The property has settled so much, members of the historical society may have to do things like remove the stained glass windows to keep them from being lost.
“It will be a big task to stop the deterioration and get it to where we want to start improving things,” he said. “So, it’s expected to be a long process.”
It will take a lot of work to make this a success, but, given the opportunity, this is something the historical society board wants to do.
“If there’s any chance of preserving this home, this is something we have to do,” Webb said. “I think we have to try — this is one of the topmost historic structures in Carroll County. We’ve got to make an effort.”

'Thunder in the Hills' play brings history to life

“Thunder in the Hills”  — local playright Frank Levering’s original drama about the 1912 Courthouse shooting in Carroll County and its aftermath — will resume in March.
The popular play — first performed in the 100th anniversary year of the incident in the Carroll County Courthouse that killed five and injured seven — sold out and received rave reviews from audiences, organizers say.  
A portion of the proceeds from the play will benefit the effort to restore the Allen home, according to organizer Shelby Inscore Puckett.
Most of the cast members from the 2012 presentation will return for the upcoming performances, including Galax natives Stu Shenk and Kay Cox as J. Sidna Allen and his wife Betty Mitchell Allen.  
All performances will be in the historic Carroll County Courthouse on Main Street, Hillsville — the site of the real shootout.
The 10 performances are scheduled for March 6-9, March 14-16 and March 21-23. All evening shows begin at 7 and the Sunday shows at 2 p.m.
Ticket sales will begin Jan. 27 at 10:30 a.m. at the Carroll County Historical Museum, located on the first floor of the historic courthouse.

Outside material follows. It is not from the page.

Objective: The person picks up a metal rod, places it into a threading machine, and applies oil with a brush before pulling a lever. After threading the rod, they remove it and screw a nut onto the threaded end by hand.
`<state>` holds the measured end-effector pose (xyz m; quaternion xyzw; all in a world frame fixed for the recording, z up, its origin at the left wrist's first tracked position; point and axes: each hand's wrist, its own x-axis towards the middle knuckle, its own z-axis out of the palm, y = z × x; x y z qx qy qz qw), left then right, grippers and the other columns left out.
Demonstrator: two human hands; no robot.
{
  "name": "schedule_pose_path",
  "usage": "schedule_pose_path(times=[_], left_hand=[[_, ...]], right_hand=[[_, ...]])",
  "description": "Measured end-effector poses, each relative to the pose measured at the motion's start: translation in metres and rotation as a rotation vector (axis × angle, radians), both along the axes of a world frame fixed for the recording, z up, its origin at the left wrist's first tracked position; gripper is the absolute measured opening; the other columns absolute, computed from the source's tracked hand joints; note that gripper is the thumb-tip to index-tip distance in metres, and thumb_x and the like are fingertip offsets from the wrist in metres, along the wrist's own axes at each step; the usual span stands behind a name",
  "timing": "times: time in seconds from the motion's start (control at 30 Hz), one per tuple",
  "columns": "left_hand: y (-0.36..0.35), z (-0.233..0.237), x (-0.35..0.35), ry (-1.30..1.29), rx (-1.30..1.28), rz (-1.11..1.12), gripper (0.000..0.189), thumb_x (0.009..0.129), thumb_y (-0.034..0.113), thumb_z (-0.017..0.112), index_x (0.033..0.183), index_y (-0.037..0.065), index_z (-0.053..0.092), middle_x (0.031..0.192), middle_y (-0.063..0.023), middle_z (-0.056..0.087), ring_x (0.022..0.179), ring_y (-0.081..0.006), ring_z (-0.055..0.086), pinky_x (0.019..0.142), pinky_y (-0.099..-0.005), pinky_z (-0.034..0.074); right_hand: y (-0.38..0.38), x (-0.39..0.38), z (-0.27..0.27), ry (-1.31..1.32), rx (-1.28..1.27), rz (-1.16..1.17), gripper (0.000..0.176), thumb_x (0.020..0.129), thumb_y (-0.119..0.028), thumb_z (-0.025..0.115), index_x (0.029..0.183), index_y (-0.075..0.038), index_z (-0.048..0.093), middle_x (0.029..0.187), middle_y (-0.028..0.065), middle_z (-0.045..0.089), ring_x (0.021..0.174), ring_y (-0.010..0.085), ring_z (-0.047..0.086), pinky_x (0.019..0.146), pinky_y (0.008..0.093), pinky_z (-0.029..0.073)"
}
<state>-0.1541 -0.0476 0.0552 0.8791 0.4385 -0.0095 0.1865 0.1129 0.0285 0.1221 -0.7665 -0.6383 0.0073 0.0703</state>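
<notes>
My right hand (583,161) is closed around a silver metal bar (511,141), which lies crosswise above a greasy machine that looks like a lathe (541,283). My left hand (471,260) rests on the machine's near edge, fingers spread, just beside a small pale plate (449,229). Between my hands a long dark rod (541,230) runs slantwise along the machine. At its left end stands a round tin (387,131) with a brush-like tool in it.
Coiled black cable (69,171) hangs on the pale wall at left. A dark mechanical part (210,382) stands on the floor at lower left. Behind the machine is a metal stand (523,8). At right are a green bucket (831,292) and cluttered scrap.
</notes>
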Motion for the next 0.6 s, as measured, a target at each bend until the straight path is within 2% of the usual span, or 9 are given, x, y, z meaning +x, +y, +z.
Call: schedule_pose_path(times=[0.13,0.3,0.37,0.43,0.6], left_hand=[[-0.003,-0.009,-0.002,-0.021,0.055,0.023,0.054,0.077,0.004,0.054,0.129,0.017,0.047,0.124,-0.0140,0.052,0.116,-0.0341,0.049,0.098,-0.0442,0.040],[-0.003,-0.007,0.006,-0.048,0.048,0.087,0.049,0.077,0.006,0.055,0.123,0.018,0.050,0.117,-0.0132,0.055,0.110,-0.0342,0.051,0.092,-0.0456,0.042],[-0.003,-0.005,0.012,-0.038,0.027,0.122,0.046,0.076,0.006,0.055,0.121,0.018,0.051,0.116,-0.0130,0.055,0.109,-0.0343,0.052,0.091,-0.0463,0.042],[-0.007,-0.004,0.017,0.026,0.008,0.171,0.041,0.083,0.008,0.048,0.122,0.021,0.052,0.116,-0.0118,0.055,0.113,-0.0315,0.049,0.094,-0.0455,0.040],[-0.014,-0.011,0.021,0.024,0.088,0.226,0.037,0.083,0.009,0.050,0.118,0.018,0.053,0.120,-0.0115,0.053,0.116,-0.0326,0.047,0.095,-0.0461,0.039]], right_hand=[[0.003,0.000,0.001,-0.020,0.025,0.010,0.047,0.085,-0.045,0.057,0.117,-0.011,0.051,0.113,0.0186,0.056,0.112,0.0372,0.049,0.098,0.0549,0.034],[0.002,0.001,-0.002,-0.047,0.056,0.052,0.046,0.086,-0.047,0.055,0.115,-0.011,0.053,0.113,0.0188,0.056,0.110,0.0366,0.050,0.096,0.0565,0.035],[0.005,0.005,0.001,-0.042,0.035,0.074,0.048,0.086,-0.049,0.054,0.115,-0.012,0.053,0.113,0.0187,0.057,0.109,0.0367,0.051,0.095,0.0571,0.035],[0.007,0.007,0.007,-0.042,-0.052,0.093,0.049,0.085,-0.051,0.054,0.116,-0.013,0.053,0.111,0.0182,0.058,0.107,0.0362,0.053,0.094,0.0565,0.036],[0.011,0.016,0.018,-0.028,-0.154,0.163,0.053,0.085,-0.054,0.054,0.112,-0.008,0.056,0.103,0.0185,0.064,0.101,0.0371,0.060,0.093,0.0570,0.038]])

Cost of each ticket is $20.
“We went up on the tickets from $15 to $20 with the idea there will be extra money for the restoration of the house,” Puckett explained.
Tickets may be purchased at the museum, by phone at (276) 728-4113 or by mailing checks payable to Courthouse Productions at 246 Brady Pike, Hillsville, VA 24343.

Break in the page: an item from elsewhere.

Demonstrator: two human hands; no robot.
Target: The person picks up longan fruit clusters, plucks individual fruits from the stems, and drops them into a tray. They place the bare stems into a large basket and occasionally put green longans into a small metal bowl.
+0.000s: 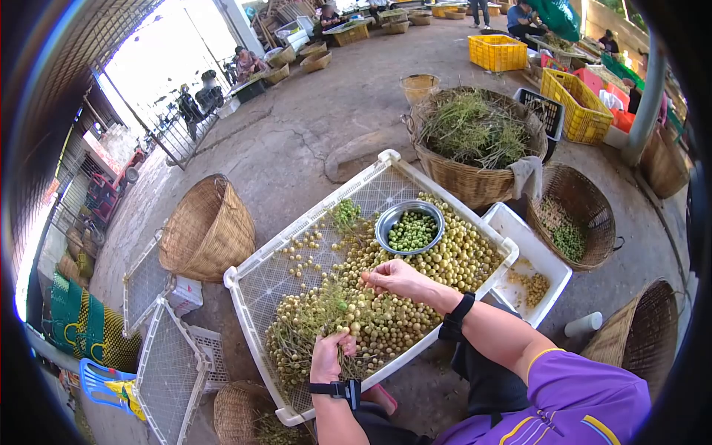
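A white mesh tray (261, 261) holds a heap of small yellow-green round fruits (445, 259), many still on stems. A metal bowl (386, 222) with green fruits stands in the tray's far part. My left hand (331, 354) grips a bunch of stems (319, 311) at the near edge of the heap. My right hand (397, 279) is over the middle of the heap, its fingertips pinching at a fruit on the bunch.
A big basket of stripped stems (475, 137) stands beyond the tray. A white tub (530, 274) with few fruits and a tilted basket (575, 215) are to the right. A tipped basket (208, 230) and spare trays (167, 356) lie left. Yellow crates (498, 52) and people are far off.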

The Hale-Wilkinson-Carter Home Foundation will again offer meals at the historic home next door to the courthouse before play performances.
The cost for the homemade food is $10 per meal to be served from 5:30-7 p.m. on weeknights and 12:30-2 p.m. on Sundays.
The menus include: March 6-9  — chicken pie, green beans, baked apples, dessert, drinks; March 14-16 — pinto beans, slaw, pickles, onions, corn bread, dessert, drinks; March 21-23 — variety of soups with grilled cheese sandwich, dessert, drinks.